Ainsi l'automne cinématographique de 2015 aura été marqué par deux prénoms féminins. Le premier, film à costumes somptuaire époumonné tambour battant par l'actrice la plus populaire du paysage français. Le second, portrait épuré et susurré d'une femme en quête non pas d'identité mais de place, porté par un visage inconnu. A Marguerite, dont l'effleurage est pourtant souvent délicieux, nous avons préféré l'humilité et l'humanité de Fatima, dont nous n'aurions pas entendu parler sans les bons conseils d'une collègue aux goûts toujours sûrs. 
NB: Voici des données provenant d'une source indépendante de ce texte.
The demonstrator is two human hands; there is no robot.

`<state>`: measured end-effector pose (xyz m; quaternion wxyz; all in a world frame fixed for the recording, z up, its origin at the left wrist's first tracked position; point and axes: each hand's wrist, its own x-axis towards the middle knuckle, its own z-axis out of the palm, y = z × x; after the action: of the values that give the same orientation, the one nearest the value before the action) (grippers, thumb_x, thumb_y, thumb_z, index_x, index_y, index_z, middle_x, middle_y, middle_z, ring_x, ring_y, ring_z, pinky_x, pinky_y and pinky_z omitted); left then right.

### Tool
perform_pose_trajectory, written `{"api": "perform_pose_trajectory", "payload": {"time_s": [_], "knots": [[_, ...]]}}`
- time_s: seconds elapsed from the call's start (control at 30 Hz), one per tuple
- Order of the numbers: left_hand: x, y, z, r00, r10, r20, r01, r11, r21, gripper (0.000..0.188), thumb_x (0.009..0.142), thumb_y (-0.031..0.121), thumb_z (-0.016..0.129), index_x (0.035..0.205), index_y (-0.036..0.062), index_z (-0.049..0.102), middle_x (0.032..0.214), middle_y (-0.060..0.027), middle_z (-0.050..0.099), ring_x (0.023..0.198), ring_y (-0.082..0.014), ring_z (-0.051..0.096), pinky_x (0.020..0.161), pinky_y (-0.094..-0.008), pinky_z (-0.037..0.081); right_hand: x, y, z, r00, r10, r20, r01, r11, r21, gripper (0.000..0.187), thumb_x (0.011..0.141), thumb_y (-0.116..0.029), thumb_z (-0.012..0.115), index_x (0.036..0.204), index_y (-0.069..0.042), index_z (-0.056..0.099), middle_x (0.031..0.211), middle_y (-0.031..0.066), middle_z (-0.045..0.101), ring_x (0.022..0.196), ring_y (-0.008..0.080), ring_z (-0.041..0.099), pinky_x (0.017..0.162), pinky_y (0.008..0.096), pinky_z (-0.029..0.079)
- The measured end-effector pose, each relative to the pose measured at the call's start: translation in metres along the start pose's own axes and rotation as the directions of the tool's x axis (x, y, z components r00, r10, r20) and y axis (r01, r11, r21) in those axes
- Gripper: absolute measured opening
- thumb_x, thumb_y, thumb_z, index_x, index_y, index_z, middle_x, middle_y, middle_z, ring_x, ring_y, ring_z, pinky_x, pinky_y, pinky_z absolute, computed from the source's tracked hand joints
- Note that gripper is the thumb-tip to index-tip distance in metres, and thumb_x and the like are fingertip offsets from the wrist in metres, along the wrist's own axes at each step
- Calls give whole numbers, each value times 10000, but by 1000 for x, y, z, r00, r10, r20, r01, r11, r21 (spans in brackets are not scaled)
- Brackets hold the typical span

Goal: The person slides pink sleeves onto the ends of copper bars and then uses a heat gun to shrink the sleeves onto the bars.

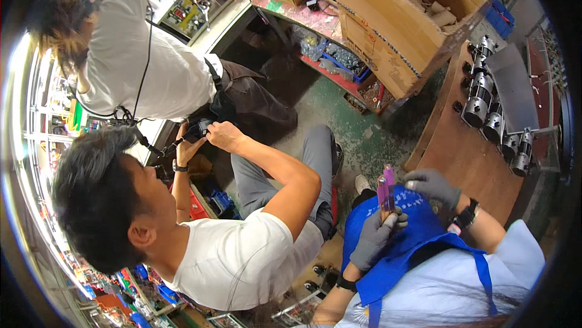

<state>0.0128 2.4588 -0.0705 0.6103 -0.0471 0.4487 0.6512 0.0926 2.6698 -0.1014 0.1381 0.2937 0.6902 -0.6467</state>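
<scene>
My left hand [371, 242], in a grey glove, is closed around the lower end of a pair of narrow purple pieces [386, 191] with shiny metal and copper-coloured parts. They stand roughly upright above the fist; their exact kind cannot be made out. My right hand [435, 187], also gloved in grey, is just right of them, its fingers extended toward the pieces and slightly bent. Nothing shows in it, and a small gap separates it from the purple pieces. Both hands are over the blue apron [394, 261] on my lap.
On my right, a brown board [470, 167] carries several shiny metal cylinders [479, 94]. A big cardboard box [388, 37] stands ahead, beside a red shelf with small-parts bins [344, 58]. Close on my left, a person in a white T-shirt [236, 261] handles a black device; another stands behind.
</scene>
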Motion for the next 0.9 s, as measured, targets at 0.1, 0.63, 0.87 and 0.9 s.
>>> {"api": "perform_pose_trajectory", "payload": {"time_s": [0.1, 0.63, 0.87, 0.9], "knots": [[9, 18, 4, 999, 14, -38, -13, 1000, 7, 255, 938, 124, 477, 1128, -45, 475, 1026, -170, 586, 940, -231, 609, 859, -334, 495, 50, -23, -12, 996, -76, 46, 80, 992, -94, 390, 842, -305, 594, 1079, 4, 607, 1009, 128, 643, 964, 210, 597, 849, 329, 460], [41, 144, 17, 796, 291, -530, -448, 873, -194, 214, 914, 127, 532, 1076, -1, 474, 912, -136, 600, 819, -195, 609, 761, -322, 497, 292, -132, 93, 967, -255, -28, 245, 951, -190, 412, 787, -368, 572, 1025, -39, 644, 985, 180, 647, 979, 308, 605, 857, 384, 457], [80, 271, -236, 399, 667, -629, -705, 662, 254, 235, 897, 157, 577, 1049, 23, 460, 850, -98, 603, 756, -166, 614, 695, -285, 504, 410, -197, 110, 941, -334, -56, 278, 857, -434, 390, 778, -392, 565, 988, -73, 647, 993, 161, 642, 976, 334, 590, 863, 422, 446], [83, 290, -275, 344, 696, -630, -704, 635, 317, 239, 894, 161, 584, 1045, 27, 458, 841, -93, 604, 747, -162, 614, 686, -280, 505, 425, -201, 105, 943, -332, -37, 266, 814, -516, 409, 773, -397, 567, 1011, -73, 643, 1016, 166, 635, 1000, 330, 585, 873, 425, 443]]}}
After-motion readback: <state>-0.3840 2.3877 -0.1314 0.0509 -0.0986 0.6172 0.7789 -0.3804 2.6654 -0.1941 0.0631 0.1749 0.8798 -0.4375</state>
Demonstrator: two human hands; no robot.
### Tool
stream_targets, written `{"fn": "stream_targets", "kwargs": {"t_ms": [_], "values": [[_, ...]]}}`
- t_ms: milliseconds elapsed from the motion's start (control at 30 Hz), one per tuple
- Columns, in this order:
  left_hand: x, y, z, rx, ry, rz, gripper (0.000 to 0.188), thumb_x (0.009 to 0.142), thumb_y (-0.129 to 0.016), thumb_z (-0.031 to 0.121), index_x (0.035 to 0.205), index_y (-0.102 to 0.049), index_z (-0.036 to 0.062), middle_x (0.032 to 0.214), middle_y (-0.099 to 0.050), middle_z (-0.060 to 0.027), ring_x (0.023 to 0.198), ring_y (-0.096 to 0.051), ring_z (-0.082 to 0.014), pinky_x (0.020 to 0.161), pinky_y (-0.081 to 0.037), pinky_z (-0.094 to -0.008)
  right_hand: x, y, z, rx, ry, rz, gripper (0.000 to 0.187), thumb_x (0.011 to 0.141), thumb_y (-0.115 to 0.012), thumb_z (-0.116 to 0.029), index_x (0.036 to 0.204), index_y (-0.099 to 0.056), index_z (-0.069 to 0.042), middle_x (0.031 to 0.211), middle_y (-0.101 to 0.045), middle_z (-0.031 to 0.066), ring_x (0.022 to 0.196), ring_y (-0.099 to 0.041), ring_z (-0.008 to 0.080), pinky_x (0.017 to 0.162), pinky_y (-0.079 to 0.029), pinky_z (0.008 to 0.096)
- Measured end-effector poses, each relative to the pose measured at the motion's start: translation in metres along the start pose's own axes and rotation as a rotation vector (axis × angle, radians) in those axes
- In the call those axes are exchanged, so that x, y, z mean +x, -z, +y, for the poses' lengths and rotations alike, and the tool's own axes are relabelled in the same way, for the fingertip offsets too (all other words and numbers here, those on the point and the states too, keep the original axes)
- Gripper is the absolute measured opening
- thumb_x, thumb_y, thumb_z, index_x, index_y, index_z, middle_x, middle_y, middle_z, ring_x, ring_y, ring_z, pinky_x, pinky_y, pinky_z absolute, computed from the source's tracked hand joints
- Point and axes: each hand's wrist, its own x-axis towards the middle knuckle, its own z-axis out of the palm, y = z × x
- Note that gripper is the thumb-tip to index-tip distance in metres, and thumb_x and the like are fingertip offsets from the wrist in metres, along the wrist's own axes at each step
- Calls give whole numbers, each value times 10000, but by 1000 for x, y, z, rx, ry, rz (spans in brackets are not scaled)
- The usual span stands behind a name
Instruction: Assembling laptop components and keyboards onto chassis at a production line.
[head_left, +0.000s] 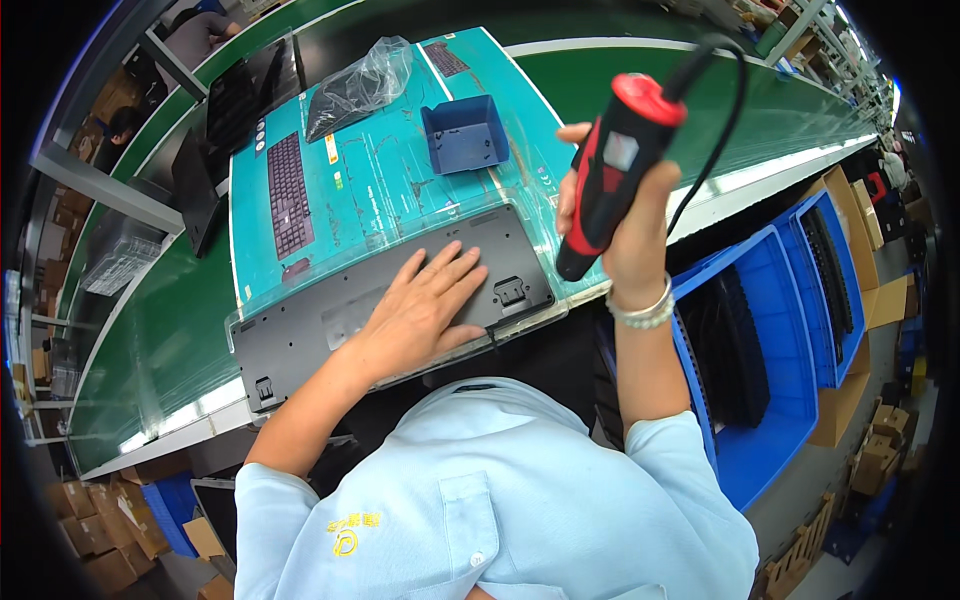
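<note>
A black keyboard lies upside down along the bench edge, its screw holes and folding feet facing up. On its underside my left hand rests flat with the fingers spread. My right hand is wrapped round a red and black corded electric screwdriver, raised above the keyboard's right end. The screwdriver is held at a slant with its black nose down; no bit can be made out. Just beyond the keyboard stands a small dark blue bin with several tiny dark pieces in it, probably screws.
Under the work lies a teal printed box sheet. A clear plastic bag sits on its far part. To my right, blue crates hold dark keyboards. Dark panels stand at the left, and people work at the far left.
</note>
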Motion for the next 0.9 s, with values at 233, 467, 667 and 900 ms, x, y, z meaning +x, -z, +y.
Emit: {"fn": "stream_targets", "kwargs": {"t_ms": [233, 467, 667, 900], "values": [[-86, 32, -23, 112, 387, -29, 721, 884, -611, 420, 1450, -366, 46, 1531, -338, -114, 1444, -253, -287, 1154, -224, -483, 33, 95, 58, -435, -473, 154, 627, 958, -471, -523, 1265, -526, 22, 807, -621, 93, 596, -586, 150, 553, -476, 256], [-216, 13, -41, 219, 934, 152, 624, 925, -594, 308, 1429, -387, 6, 1477, -406, -169, 1381, -361, -331, 1116, -287, -449, 31, 94, 82, -866, -536, 5, 588, 919, -573, -399, 1290, -519, 54, 1088, -650, 167, 867, -642, 228, 751, -520, 317], [-237, -6, -18, -173, 1278, 554, 509, 961, -551, 210, 1395, -428, -25, 1410, -475, -198, 1295, -470, -314, 1067, -358, -376, -41, 52, 59, -1135, -74, 12, 365, 902, -613, -236, 1174, -633, 7, 1181, -646, 171, 1055, -619, 307, 925, -481, 356], [-244, -21, -31, -501, 1219, 820, 458, 967, -536, 156, 1371, -455, -43, 1348, -529, -193, 1221, -525, -264, 1035, -380, -329, -112, 2, 54, -1034, -156, -72, 328, 898, -613, -143, 1164, -634, 47, 1256, -613, 181, 1143, -593, 298, 962, -466, 337]]}}
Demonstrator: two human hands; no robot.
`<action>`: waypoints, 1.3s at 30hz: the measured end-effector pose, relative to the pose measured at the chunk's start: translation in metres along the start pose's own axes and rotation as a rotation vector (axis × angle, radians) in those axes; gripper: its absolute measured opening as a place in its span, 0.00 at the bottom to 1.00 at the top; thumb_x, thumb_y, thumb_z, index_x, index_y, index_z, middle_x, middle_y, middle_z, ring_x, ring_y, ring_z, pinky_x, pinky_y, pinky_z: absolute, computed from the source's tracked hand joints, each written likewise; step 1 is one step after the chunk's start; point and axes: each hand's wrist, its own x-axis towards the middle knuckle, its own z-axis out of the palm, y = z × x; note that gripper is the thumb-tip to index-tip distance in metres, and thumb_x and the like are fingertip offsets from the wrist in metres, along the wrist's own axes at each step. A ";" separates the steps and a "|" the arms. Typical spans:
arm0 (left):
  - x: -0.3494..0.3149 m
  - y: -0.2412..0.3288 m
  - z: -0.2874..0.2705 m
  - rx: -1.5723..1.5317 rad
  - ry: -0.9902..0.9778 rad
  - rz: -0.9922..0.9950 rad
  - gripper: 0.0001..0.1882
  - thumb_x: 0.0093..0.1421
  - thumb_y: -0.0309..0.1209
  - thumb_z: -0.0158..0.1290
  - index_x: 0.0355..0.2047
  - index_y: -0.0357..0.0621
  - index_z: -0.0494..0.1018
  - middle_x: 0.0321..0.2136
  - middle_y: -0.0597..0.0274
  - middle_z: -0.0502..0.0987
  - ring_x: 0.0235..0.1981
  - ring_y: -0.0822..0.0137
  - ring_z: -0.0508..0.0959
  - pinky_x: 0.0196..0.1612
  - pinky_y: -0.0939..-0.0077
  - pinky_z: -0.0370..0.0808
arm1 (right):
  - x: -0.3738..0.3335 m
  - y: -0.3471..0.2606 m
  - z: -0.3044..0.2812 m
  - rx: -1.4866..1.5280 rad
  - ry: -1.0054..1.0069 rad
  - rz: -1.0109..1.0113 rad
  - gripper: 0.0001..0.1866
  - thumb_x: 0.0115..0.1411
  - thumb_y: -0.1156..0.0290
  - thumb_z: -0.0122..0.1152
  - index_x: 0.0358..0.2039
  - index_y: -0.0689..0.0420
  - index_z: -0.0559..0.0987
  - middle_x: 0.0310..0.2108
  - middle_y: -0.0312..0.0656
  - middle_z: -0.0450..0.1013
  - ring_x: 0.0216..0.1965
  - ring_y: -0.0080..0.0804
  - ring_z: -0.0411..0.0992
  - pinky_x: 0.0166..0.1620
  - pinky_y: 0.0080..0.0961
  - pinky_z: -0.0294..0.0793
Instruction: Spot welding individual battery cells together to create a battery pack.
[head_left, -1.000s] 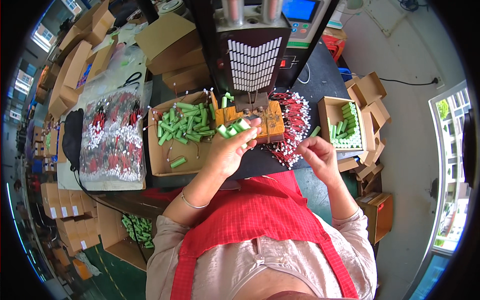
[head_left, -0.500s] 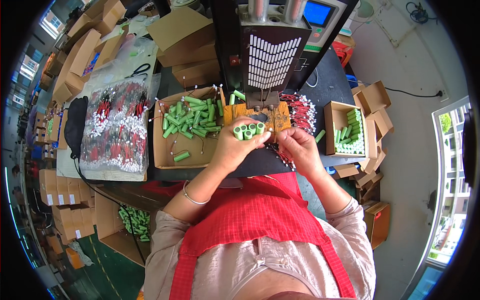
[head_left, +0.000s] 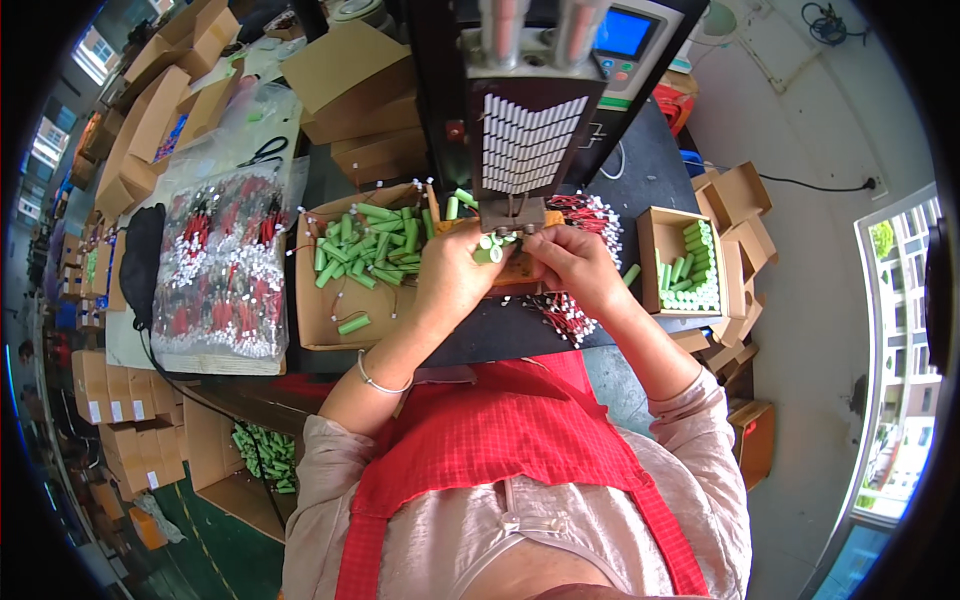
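My left hand [head_left: 450,278] is closed around several green cylindrical battery cells [head_left: 488,255], their ends showing beside the thumb. It holds them right under the metal head [head_left: 514,214] of a black bench machine [head_left: 530,130]. My right hand [head_left: 578,265] is pinched at the right side of the cells, under the same head. Whatever its fingertips grip is hidden. Below both hands lies a worn orange block [head_left: 516,272], partly covered by them. Red-and-black wire leads with white connectors [head_left: 590,216] lie in a bundle just beyond my right hand.
An open cardboard box [head_left: 318,338] of loose green cells stands left of my hands. On the right is a smaller box [head_left: 690,312] with cells in rows. A plastic-wrapped stack of leads [head_left: 220,280] lies far left, near black scissors [head_left: 266,150]. A floor carton [head_left: 215,465] holds more cells.
Both hands have moved forward with the cells, from in front of the machine head to beneath it. The cells are now mostly covered by the head and fingers.
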 end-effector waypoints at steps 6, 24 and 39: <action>0.004 0.005 -0.006 0.120 -0.006 0.072 0.11 0.47 0.26 0.59 0.33 0.38 0.75 0.24 0.59 0.77 0.24 0.70 0.76 0.28 0.77 0.71 | -0.001 0.002 -0.006 -0.027 -0.070 0.003 0.10 0.58 0.65 0.54 0.33 0.60 0.74 0.20 0.33 0.70 0.19 0.15 0.66 0.23 0.11 0.66; -0.003 -0.001 -0.013 -0.239 -0.113 -0.227 0.12 0.48 0.27 0.59 0.34 0.39 0.72 0.21 0.62 0.76 0.23 0.75 0.74 0.28 0.78 0.71 | -0.006 0.021 0.009 -0.218 0.129 -0.402 0.07 0.59 0.70 0.53 0.29 0.61 0.73 0.18 0.31 0.69 0.18 0.13 0.63 0.22 0.12 0.64; -0.002 0.004 -0.004 -0.042 -0.002 0.001 0.12 0.47 0.23 0.55 0.35 0.40 0.71 0.24 0.52 0.75 0.25 0.55 0.77 0.28 0.69 0.72 | 0.002 0.017 0.014 -0.266 0.208 -0.359 0.10 0.58 0.69 0.53 0.26 0.65 0.73 0.14 0.35 0.67 0.17 0.16 0.63 0.21 0.18 0.63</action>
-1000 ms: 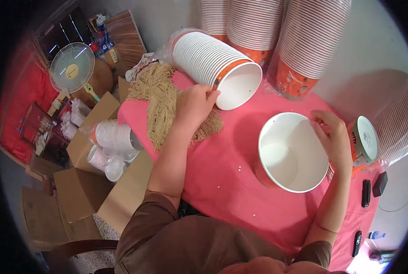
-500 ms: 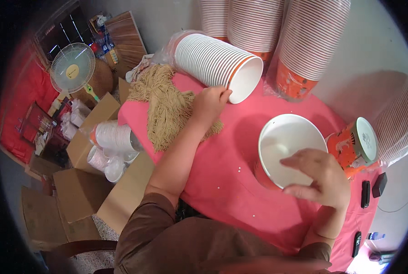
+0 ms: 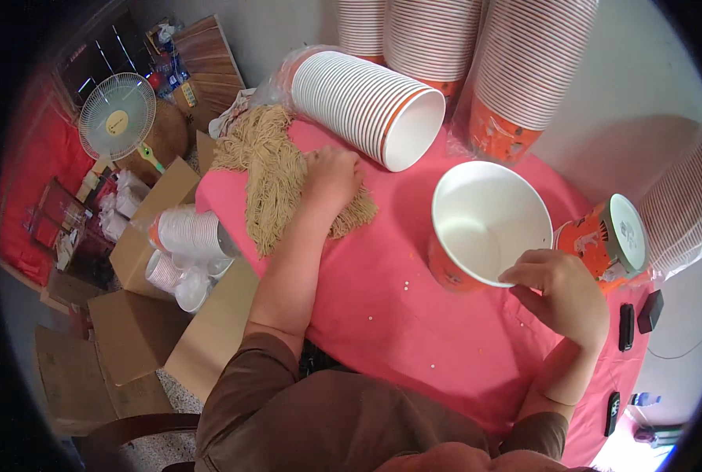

Fatima enchaîne les ménages pour pouvoir offrir une perspective à ses filles: Nesrine, solaire et mesurée, entame sa première année de médecine emplie de doutes et d'appréhension, tandis que Souad, volcanique et révoltée, se désintéresse de plus en plus de sa scolarité. Chacune, par ses réactions, va confronter Fatima à ses blessures les plus intimes, à sa hantise de constater que son maintien, à la fois volontaire et subi, à la marge de la société française se solde par une impossibilité, chez ses filles, d'intégration et de réussite, mais aussi par un effacement pur et simple de son utilité et de son identité.

C'est un très fort message que de suggérer que cette reconquête de soi constitue le terreau indispensable à une transmission filiale, et ce message nous est délivré sans révolte ni violence, avec une telle humanité et une telle subtilité d'analyse sociologique qu'il restera longtemps ancré dans notre mémoire. Mais la plus belle idée est sans doute d'avoir fait d'une douleur authentiquement psychosomatique le vecteur de cette prise de conscience, et d'un cabinet de médecine du travail le berceau d'une parole fondatrice jusque là couchée en arabe sur un journal intime. Parole libératrice qui permettra de rendre naturelle et décomplexée l'émancipation de Nesrine et, peut-être, celle de Souad...

En cette période trouble et tentée par le repli sur soi, c'est peu dire que nous recommandons ce film que nous avions toutes les chances de rater mais qui s'est imposé à nous.